◆ Required work
The data below should be copied out exactly, with its pictures omitted.

◆ Dataset section
......
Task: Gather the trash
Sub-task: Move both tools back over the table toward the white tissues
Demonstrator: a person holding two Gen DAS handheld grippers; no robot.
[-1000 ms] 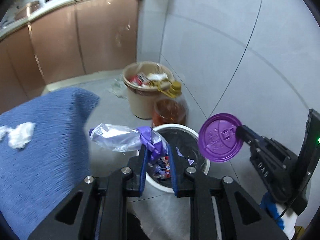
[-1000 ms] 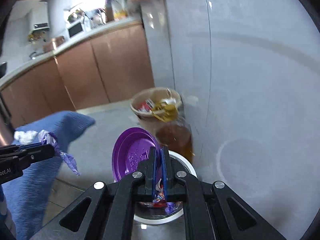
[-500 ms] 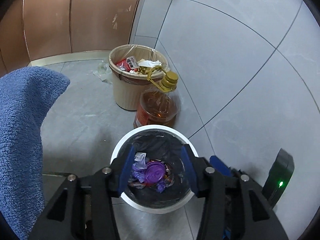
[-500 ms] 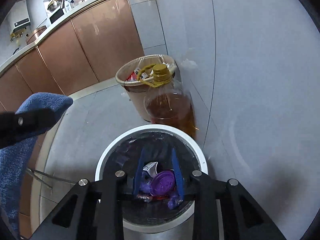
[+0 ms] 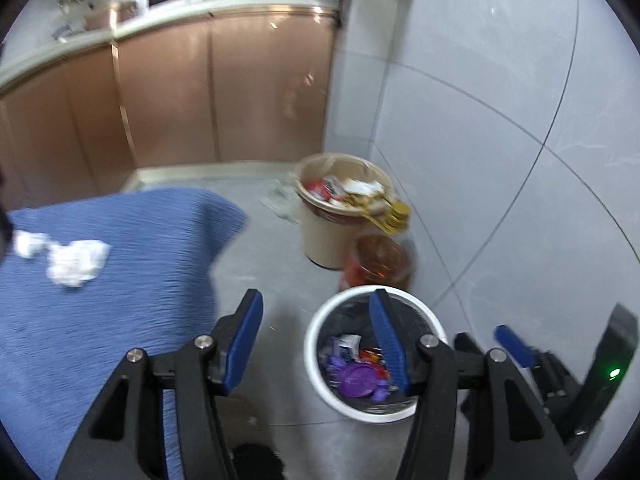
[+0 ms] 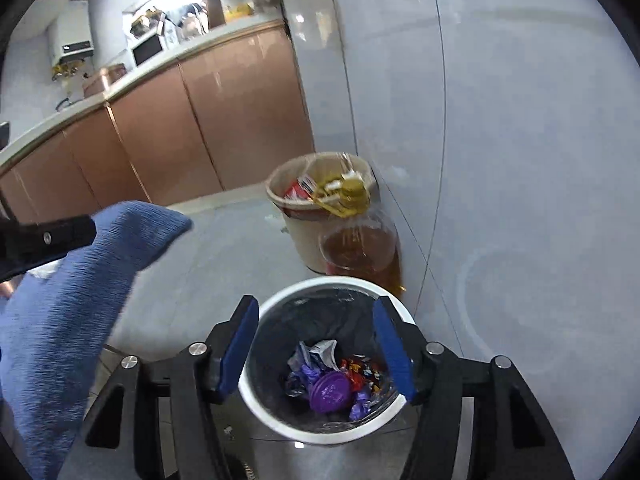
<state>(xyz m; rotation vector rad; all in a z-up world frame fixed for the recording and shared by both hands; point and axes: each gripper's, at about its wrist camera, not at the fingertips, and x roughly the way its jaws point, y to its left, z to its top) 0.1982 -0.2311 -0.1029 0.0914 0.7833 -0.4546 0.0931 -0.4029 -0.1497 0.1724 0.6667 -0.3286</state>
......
◆ Solution
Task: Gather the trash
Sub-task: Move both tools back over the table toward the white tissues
Demonstrator: a person holding two Gen DAS handheld grippers; no robot.
[-1000 ms] 
[-1000 ms] 
[-500 ms] 
[-500 ms] 
[+0 ms] 
[+0 ms] 
<state>(xyz m; rotation vector rad; all in a z-up world frame fixed for the recording and shared by both hands; point and axes: each gripper's, at about its wrist camera, not at the fingertips, and x roughly the way its jaws point, y to its left, z to its top) 0.1982 -0.2311 -0.1029 0.0914 0.7833 -0.4546 0.0931 -0.4029 -0.1497 0.1724 0.6667 -0.3286</state>

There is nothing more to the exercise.